Dewa Indra menegaskan sudah ada beberapa KIP Gunung Agung yang sudah diserahkan kepada pengungsi pada Minggu (15/10). Namun, ada juga kepala desa yang masih melakukan pendataan kembali warganya yang mengungsi.

Sebelunya, pembagian KIP ini diberikan, sejumlah kepala desa dikumpulkan tim penanggulangan bencana di Posko Tanah Ampo, Manggis, Karangasem untuk membahas teknis pembagian kartu pengungsi ini, karena ada beberapa kepala desa yang sudah mendata pendudukkanya dan ada yang masih berproses.

"Data penduduk disetiap desa ini tidak sama, sehingga ada desa yang penduduknya sedikit maka cepat selesai dan yang penduduknya banyak pendataannya masih berproses," ujarnya.

Ia menerangkan, permasalahan proses pembagian kartu identitas pengungsi ini, kata Dewa, sebelum mengisi formulir identitas warga pengungsu, kepala desa harus mengetahui dahulu dimana warganya mengungsi.

"Karena tidak semua kepala desa mengetahui dimana warganya saat ini sedang mengungsi, karena posko pengungsian ini menyebar disejumlah titik. Ada satu desa yang mengungsi secara berkelompok dan ada juga yang menyebar," ujarnya.

Ia mencontohkan, warga asal Desa Ban dia mengungsi secara berkelompok di Desa Les, Desa Kubu dan Desa Tembok. Namun, ada juga satu desa yang warganya hingga mengungsi ke Kabupaten Jembarana, sehingga pendata warga untuk dibuatkan kartu identitas pengungsi ini sangat sulit.
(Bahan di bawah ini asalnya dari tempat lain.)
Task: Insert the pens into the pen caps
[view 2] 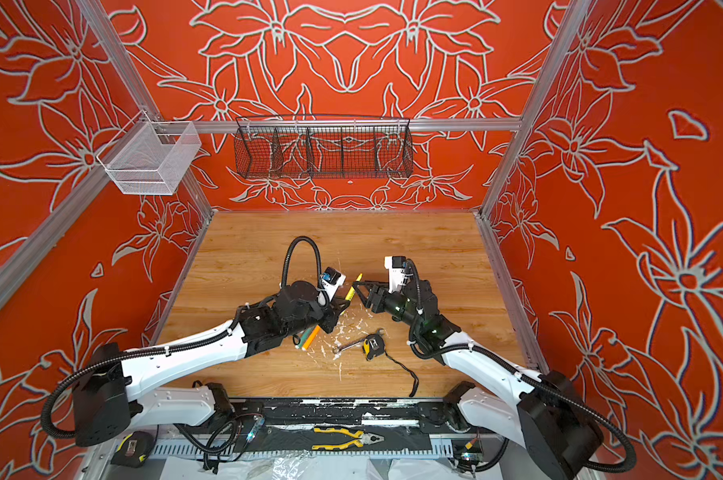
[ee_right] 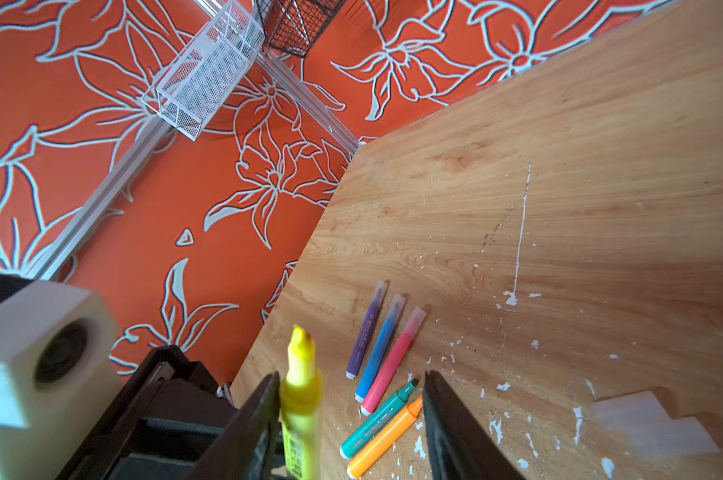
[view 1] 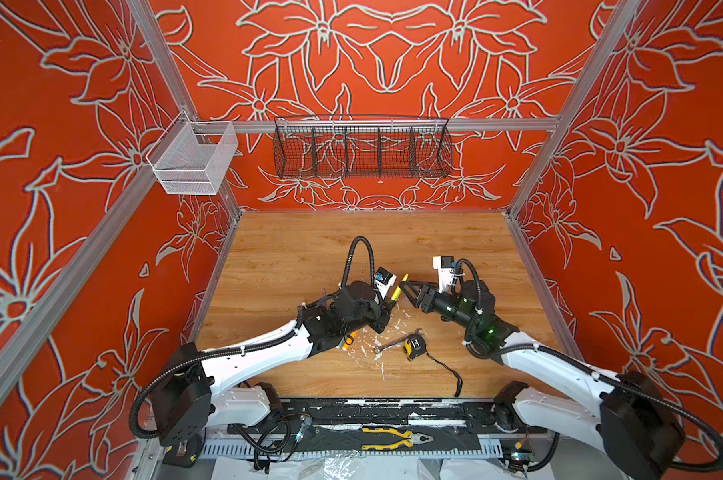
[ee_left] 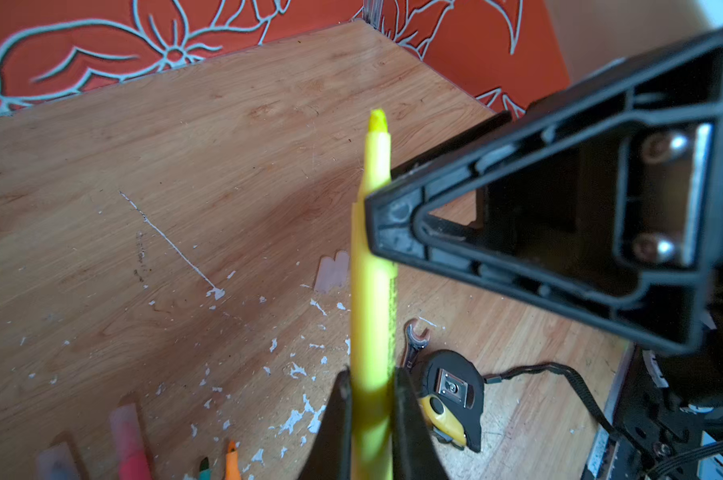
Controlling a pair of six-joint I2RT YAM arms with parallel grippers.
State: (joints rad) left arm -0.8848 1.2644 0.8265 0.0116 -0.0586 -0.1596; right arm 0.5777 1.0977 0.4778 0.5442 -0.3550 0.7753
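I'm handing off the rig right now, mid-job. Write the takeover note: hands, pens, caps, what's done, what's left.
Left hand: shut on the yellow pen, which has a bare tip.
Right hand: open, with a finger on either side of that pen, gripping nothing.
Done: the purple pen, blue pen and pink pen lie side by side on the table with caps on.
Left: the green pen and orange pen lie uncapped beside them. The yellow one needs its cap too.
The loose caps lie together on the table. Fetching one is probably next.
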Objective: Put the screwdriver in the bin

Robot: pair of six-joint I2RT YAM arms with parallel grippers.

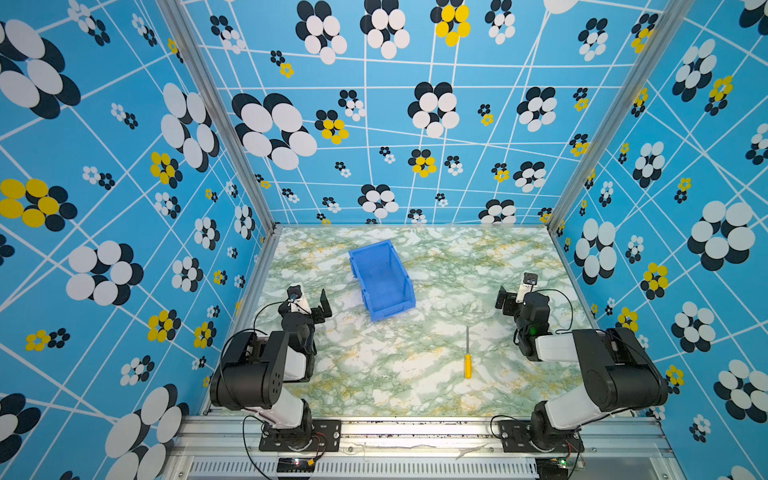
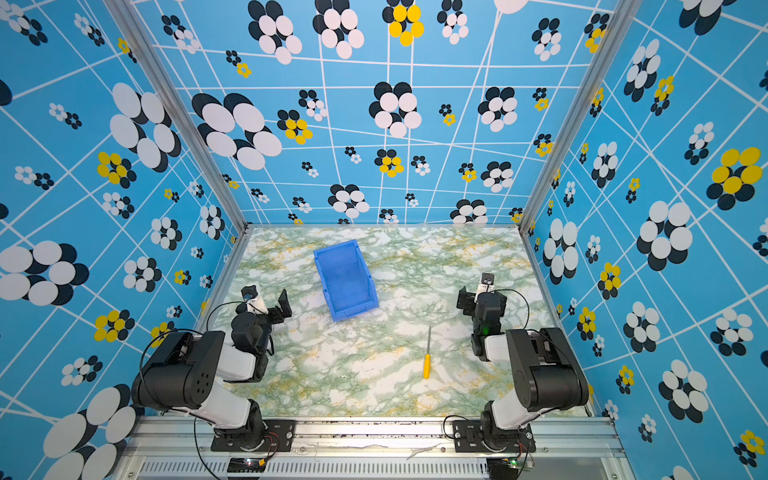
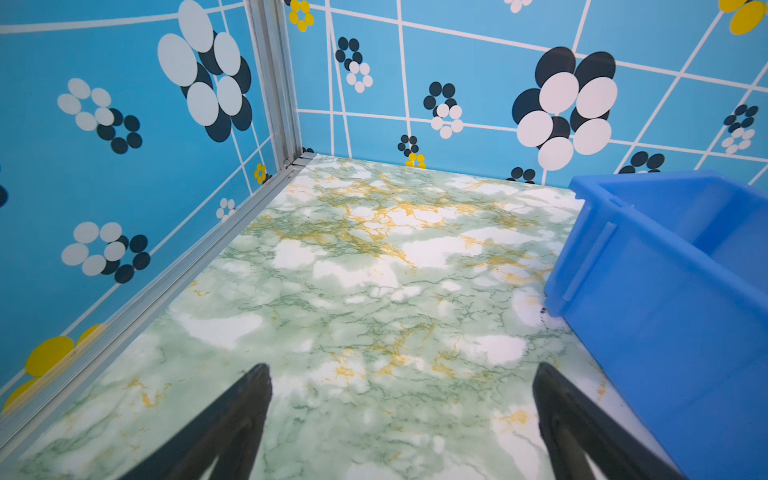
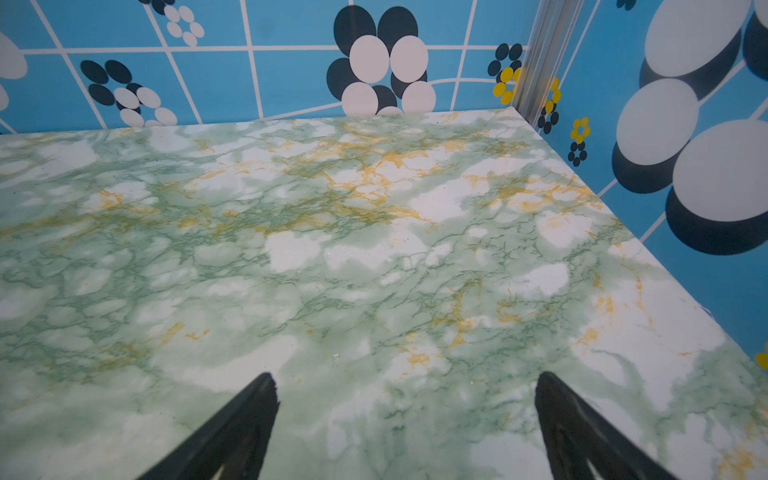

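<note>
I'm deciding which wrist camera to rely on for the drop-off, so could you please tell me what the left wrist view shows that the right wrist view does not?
Only the left wrist view shows the bin, standing beside the open left gripper. Only the right wrist view shows the open right gripper, with nothing between its fingers. Both show the marble table and flowered blue walls. Neither shows the screwdriver, which a top view shows lying on the table.
</note>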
"Saya contohkan lagi pengungsi di GOR Swecapura, semua pengungsi itu tidak hanya berasal dari satu desa saja, tapi dari berbagai desa. Maka kepala desanya masih mendata ini lagi," ujarnya.

Sehingga koordinasi dari satu desa yang membuat kartu identitas pengungsi ini membuat pelaporan dari tempat-tempat pengungsian. "Saya misalkan pengungsi di GOR Swecapura tercatat jumlah pengungsi dan asal desanya, akan tetapi data ini belum terangkum berdasarkan nama, sehingga kepala desanya yang akan mengkroscek nama pengungsi itu," ujarnya. (WDY)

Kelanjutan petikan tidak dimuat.